Obama's 75-minute meeting was a combination pep talk and down-to-earth question-and-answer session with worried lawmakers. Congress so far this year has been far less eager to move forward to finish large 2009 initiatives such as health care overhaul and climate change legislation, preferring smaller, more careful steps.
The House of Representatives plans a vote next week to strip health insurers of their partial exemption from federal antitrust laws, a small piece of the health bill now stalled in Congress. Senate Democrats are expected shortly to take up Obama's job-creation package as a series of smaller bills rather than the kind of comprehensive stimulus package it passed last year.
Obama wants the Democrats' big legislative ambitions to stay in the forefront. First, though, he had to try to defuse tension over last month's special election in Massachusetts for the seat long held by the late Sen. Edward Kennedy. The winner, Republican Scott Brown, will be sworn in today, reducing the Democrats' majority by one. Democrats will still control 59 seats, but 60 votes are needed to cut off debate in the 100-member Senate.

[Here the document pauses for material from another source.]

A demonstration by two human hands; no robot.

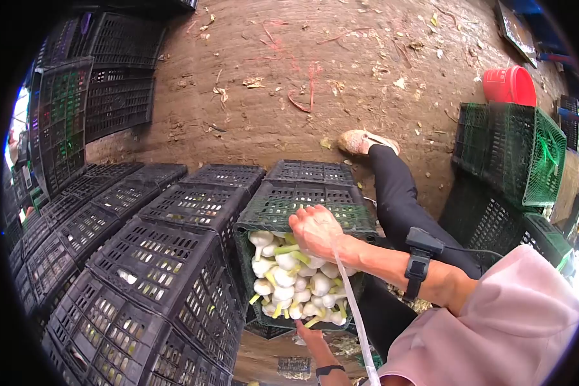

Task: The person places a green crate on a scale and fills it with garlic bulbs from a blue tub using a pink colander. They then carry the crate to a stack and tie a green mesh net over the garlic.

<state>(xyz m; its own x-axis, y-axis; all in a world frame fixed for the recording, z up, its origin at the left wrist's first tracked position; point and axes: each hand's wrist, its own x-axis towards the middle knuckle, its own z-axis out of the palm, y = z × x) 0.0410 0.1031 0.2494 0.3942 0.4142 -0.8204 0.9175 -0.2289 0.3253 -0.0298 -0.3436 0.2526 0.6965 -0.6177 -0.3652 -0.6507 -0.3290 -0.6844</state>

The loss of one Senate Democratic vote should not be so jarring, Obama said. "All that's changed in the last few weeks is our party has gone from having the largest Senate majority in a generation to the second-largest Senate majority in a generation," he said.
Seven of the eight questions posed to Obama came from senators up for re-election this year, and they had a similar theme: "This place looks broken to the American people," as Sen. Michael Bennet, D-Colo., put it.
The president's overarching message to the senators was that they should talk policy, not politics, to their constituents, not only because good policy ultimately leads to successful politics, but also because people too often don't understand complex issues such as health care or the debt.